Each and every one of us desires some sort of outcome from life. We have goals, expectations, dreams. We make sacrifices, commitments, promises to ourselves and wouldn't anyone know it the moment we get what have hunted most of us so easily give into a distracting non-cumulative aspect of our brain. The brain just goes "hey! You quite smoking how about a cigarette to celebrate?" or "hey! great job getting fit and loosing weight, now I want a lot of chocolate." Dammit! What is the key to maintaining focus? Heck, I've even had to muster up some self-incentive programs just to blog this week. I've been sick and so quickly I say to myself "ah self, you are sick, just relax." Reminds me of a Dutch expression "rest en rust." I'm starting to notice a correlation between my desire to write about my life and my overall mood.

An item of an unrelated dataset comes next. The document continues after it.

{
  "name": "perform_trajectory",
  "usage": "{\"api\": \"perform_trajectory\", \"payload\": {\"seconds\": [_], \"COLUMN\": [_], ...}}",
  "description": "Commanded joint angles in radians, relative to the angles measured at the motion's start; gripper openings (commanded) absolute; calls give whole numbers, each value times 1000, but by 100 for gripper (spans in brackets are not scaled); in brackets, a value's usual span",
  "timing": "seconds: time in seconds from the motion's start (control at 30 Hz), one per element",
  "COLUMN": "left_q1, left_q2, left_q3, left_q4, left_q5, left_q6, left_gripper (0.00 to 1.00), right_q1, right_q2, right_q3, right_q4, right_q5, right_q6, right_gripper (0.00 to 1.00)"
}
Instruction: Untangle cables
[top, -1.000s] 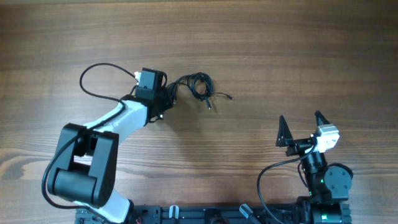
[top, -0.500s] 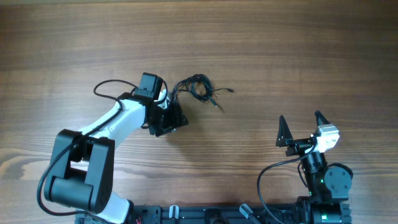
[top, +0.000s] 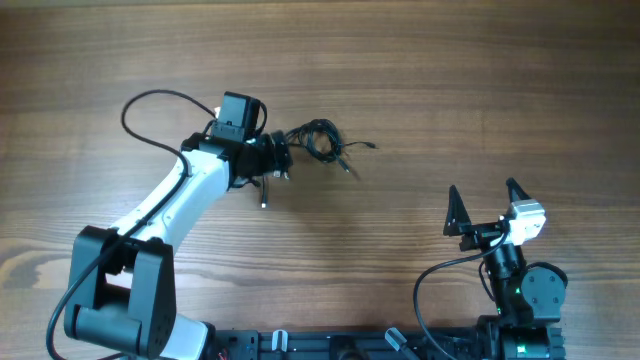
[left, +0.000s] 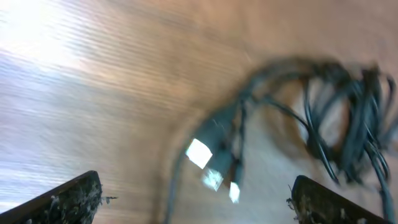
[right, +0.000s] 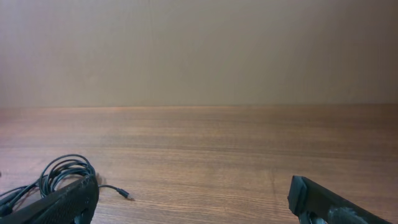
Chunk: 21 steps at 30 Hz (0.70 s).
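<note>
Two fingertips (left: 68, 196) of the left gripper (left: 196, 202) sit at the lower corners of the left wrist view, wide apart and clamped on nothing. Straight ahead of them, mid-frame, lie bright metallic plug ends (left: 208, 165), blurred. From there thin black strands run to the upper right into the knot of the cables (top: 318, 140). In the overhead view this bundle lies in the upper middle of the table (top: 450, 80), just right of the left gripper. Its long axis runs roughly left to right: a small dense coil of loops with two loose tails reaching right and lower right. The right gripper (top: 482, 190), at the lower right, also stands open and empty, well apart from the bundle. The left arm looks far better placed for the next pick.
</note>
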Motion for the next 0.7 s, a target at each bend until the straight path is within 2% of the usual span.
{"api": "perform_trajectory", "payload": {"seconds": [0.0,0.17,0.67], "left_q1": [0,1,0], "left_q2": [0,22,23], "left_q3": [11,10,10], "left_q4": [35,60,60], "left_q5": [-192,-271,-270], "left_q6": [-10,-6,-6], "left_gripper": [100,100,100], "right_q1": [8,8,8], "right_q2": [-6,-6,-6], "right_q3": [-2,-2,-2], "right_q4": [3,3,3], "right_q5": [10,10,10], "right_q6": [-18,-18,-17], "right_gripper": [100,100,100]}}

The more positive I am the more eager I am to share my thoughts and stores. I'm sure this is only natural. Of course having some Sicilian decent probably exaggerate matters. We're not know for being in touch with emtions. Nothing like the feeling of not being productive to ignite the thought of falling behind. Frustrating to say the least. I feel as I have a natural ability to not see things through. Whenever I begin to witness myself progressing in the direction I want my brain diverts itself. The brain learns to realize when it not getting to taste other pieces of the pie and it selfishly tries to deviate from underlying path you've previously chosen. Pic: waiting along side of the road with bidons.

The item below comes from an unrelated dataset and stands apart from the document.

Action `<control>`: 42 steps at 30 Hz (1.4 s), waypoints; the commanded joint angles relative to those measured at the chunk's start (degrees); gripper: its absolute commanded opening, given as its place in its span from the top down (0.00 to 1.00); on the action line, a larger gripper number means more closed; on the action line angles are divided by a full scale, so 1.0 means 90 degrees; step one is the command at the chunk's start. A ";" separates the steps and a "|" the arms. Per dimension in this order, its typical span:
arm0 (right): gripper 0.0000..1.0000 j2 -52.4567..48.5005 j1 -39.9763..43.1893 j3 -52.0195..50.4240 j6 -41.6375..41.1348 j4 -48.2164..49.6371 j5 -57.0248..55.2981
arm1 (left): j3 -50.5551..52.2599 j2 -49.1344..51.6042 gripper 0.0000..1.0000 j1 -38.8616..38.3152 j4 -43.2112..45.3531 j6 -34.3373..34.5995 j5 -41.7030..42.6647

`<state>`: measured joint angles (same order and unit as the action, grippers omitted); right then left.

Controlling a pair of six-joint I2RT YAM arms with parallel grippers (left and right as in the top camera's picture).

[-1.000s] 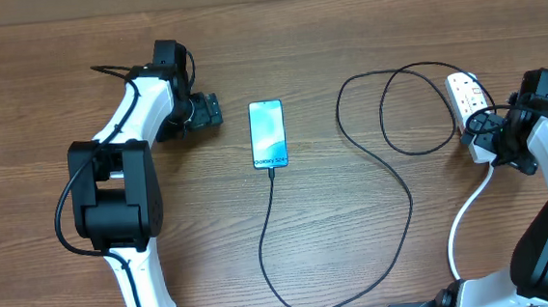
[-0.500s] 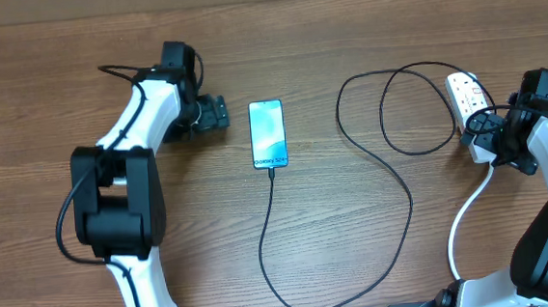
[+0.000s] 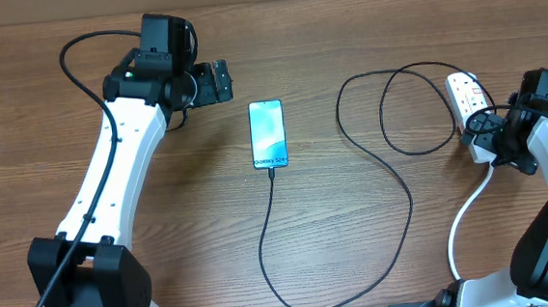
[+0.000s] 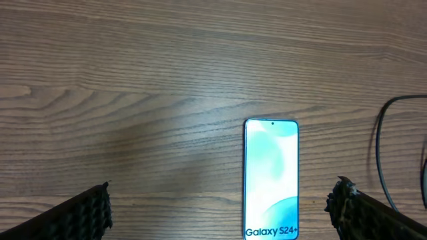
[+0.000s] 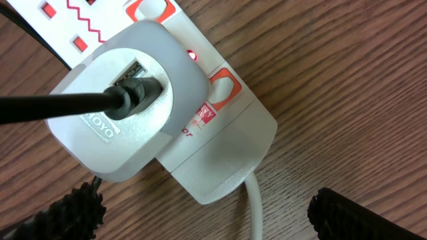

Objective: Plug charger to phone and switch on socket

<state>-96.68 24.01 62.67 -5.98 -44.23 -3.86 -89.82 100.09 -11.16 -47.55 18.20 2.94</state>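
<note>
A: Where's the phone (image 3: 267, 135)?
B: Flat on the wooden table (image 3: 359, 264), centre of the overhead frame, a bit left. Screen lit, light blue. "Galaxy S24+" reads at its lower edge in the left wrist view.
A: And the cable (image 3: 262, 256)?
B: Thin, black. One end meets the phone's bottom edge and looks plugged in. From there it runs to the bottom of the frame, swings up to the right, makes two overlapping loops at upper right and reaches the power strip (image 3: 463, 90).
A: The far end?
B: Right wrist view: its plug sits in the USB port of a white adapter (image 5: 127, 143), and the adapter sits in the strip. Red switch marks show on the strip — on or off, cannot tell. A thick white cord (image 5: 254, 207) leaves the strip's end toward the bottom of the frame.
A: The left gripper (image 3: 219, 82)?
B: Hangs to the upper left of the phone, near it but apart. Its fingers (image 4: 83, 212) are spread wide and empty.
A: The right gripper (image 3: 479, 137)?
B: Far right edge, over the strip's lower end. Spread wide too — the strip's end shows in the gap, not gripped.
</note>
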 commanded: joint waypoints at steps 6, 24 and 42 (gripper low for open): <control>0.00 0.0124 0.0007 0.0119 0.0010 0.0024 -0.0061 | -0.0044 -0.0197 0.00 0.0027 -0.0032 -0.0024 -0.0493; 0.00 0.0124 0.0007 0.0119 0.0010 0.0024 -0.0061 | -0.0027 -0.0731 0.00 0.0027 -0.1724 -0.0459 -0.0702; 0.00 0.0124 0.0005 0.0119 0.0010 0.0024 -0.0063 | 0.2460 -0.1469 0.00 0.0027 0.1173 -0.1243 0.0529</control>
<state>-96.68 24.01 62.67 -6.00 -44.18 -3.86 -71.83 89.56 -11.16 -40.53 9.37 4.19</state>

How is that for a bike rack? Something you'll never see in the US.












On a brighter note I went to my first ever futball match yesterday night. Anderlecht verse Cercle in Brussels. The Juplier League as it is called. I don't know much about the game as it stands in Europe or even Belgium for that matter. I played as a kid for quite sometime. As a keeper. I really enjoyed the sport. Something about being on teams though that got to me. I was started to want something I could do I my own. Become a determinate of my own success. Cycling was the new sport, little did I know it was team sport at the top level!

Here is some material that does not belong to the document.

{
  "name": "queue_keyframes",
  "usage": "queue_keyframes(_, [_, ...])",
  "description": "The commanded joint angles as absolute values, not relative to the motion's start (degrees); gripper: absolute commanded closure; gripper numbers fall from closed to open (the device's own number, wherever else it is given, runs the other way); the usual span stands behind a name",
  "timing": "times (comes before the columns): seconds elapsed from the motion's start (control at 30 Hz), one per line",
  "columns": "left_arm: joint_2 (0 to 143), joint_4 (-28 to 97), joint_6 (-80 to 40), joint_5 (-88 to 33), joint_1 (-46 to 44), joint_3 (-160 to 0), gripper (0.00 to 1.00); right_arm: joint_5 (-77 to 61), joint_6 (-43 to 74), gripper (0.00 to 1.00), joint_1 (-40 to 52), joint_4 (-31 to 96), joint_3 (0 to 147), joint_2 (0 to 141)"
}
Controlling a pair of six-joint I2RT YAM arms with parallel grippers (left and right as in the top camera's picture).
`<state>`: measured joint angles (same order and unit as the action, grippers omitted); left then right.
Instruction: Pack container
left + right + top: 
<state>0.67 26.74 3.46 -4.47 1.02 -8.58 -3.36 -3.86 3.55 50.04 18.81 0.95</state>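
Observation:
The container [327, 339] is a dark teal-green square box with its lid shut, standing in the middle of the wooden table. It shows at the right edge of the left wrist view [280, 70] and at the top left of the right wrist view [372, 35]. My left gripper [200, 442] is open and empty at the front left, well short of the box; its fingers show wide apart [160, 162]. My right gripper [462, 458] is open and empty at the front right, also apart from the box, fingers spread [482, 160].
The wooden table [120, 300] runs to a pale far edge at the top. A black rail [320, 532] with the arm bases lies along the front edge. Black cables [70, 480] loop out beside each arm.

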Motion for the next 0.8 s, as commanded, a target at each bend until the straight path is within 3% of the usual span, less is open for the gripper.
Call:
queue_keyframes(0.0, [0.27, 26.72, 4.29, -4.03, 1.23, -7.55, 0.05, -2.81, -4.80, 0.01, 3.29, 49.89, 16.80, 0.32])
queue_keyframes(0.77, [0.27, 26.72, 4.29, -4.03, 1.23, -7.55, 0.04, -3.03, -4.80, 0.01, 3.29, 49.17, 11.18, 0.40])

Two pictures; one in the evening just as the game was getting underway and the other once the lights were in full effect. I also added a video more for the sounds of the crowd than anything else. Something about being at a game and having the entire stadium just singing in harmony, chanting away. It sounds pretty awesome.









I have no idea what this is for. I found it strange the photo even came out. I was sitting in bus stop terminal changing a flat.











Speaking of flat tires, this is my flat repair kit. I took a picture because other than taking it with me I usually never have to use it. I like it that way. Last Thursday and Friday (I think it was two days) I got three flats. Time for some new tires.








The strongest beer in Belgium, or so the label says. I didn't drink any but before I fly home you can be sure I'll have at least one. Check out the label, 12 degrees. Is it still beer at that point?

Comments

  1. I know how you feel, man. Being forced to take time off the bike is hard. Really hard. It feels like you're giving up so much fitness that you worked so hard for, and you always try to convince yourself that it's not that bad, you don't need time off, etc.

    Just think about the fact that Lance snapped his collarbone a month before the Tour and still finished third. The fitness comes back, no worries!